Chief sheriff's Deputy Gary Philp said only that, ""It's all on an individual basis how it's handled.''

He and Eureka Police Capt. William Honsal, who both attended the hearing, otherwise declined to say what the future would hold.

As they prepared to leave the courthouse, Philp and attorney Nancy K. Delaney, who represents both police and the county, were surrounded for several minutes by protesters chanting, ""Two, four, six, eight. Ban the pepper spray, ban the hate.''

Environmentalists say the threat of pepper spray ""torture'' has deterred many activists in recent weeks from protesting the $380 million Headwaters deal, which was signed by President Clinton on Friday.

But several of those involved in the suit against police and the Sheriff's Department said they'll continue their fight to save more forest acreage, even if it means suffering the pain of pepper spray again.

""I've seen the Berlin Wall come down in my time.... There's still hope,'' said Jennifer Schneider, one of the nine pepper-sprayed protesters who filed the suit.

""They gave us the gift of outrage,'' said another, Noel Tendick.

The suit arose after members of the Headwaters Defense Coalition staged three sit-ins to protest a bill preserving 7,500 acres of old- growth forest owned by Pacific Lumber Co. Environmentalists contend 60,000 acres must be saved to protect the sensitive ecosystem.

The demonstrations were held Sept. 25 at Pacific Lumber's Scotia headquarters, on Oct. 3 at a logging site known as Bear Creek and Oct. 16 at the district office of Rep. Frank Riggs, R-Windsor.

On each occasion, demonstrators used V-shaped steel pipes, or sleeves, to link themselves together and resist arrest.

In the past, the sleeves have been removed with the use of metal grinders and pipe cutting utensils.

But under a policy adopted in mid-September, deputies and police warned the activists to release or face having pepper spray dabbed around their eyes.

Authorities and their attorney say the policy was adopted after due consideration aimed at avoiding risks associated with grinding or cutting the metal sleeves off, or trying to lift and carry linked protesters out of buildings.

Officers also have said that their own training in use of the agent includes smearing some around their eyes, without long-lasting results.
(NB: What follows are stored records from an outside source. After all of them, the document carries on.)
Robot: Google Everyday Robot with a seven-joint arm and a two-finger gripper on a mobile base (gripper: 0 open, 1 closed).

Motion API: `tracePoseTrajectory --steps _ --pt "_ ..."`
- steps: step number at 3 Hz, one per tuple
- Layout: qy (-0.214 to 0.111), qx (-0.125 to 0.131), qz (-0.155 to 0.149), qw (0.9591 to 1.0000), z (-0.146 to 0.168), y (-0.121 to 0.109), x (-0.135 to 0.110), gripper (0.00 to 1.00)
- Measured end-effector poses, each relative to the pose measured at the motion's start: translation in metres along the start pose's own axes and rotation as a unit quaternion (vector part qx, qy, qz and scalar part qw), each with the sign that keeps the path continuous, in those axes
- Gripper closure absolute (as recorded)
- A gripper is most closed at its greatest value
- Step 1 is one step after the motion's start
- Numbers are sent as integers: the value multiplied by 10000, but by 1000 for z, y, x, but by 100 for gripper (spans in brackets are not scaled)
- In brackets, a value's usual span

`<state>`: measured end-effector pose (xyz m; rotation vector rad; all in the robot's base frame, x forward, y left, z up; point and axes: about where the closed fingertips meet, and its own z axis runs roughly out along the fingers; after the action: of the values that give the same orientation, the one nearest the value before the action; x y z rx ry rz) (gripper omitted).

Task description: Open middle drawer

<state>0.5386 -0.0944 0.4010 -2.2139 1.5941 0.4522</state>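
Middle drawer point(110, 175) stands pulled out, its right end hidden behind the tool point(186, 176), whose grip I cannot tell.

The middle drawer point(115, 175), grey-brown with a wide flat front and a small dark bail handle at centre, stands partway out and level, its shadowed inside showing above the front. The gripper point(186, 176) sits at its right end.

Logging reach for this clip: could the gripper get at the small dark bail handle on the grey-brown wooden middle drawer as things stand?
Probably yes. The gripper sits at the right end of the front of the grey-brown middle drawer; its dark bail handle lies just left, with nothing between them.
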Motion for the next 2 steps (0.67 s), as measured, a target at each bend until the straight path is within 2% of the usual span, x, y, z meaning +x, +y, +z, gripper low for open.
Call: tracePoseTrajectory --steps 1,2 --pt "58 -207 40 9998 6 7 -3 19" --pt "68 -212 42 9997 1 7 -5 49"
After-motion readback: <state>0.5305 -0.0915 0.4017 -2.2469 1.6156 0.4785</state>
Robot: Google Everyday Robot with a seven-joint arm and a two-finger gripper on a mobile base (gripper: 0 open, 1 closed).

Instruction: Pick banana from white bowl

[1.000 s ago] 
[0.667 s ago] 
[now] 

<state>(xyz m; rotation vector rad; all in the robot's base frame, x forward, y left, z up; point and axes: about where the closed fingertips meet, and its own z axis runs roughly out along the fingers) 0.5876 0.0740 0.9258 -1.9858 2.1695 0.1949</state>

""The Q-tip is a minimal way of applying it,'' Delaney told the court Friday. ""... We have law enforcement using a substance that's legal (and) made available to the public in a legal fashion.''

Tapes of the incidents in Scotia and at Riggs' office, however, show what Cowles called ""a progressive application to the eyes, which was much more forceful in the third than the first,'' he said.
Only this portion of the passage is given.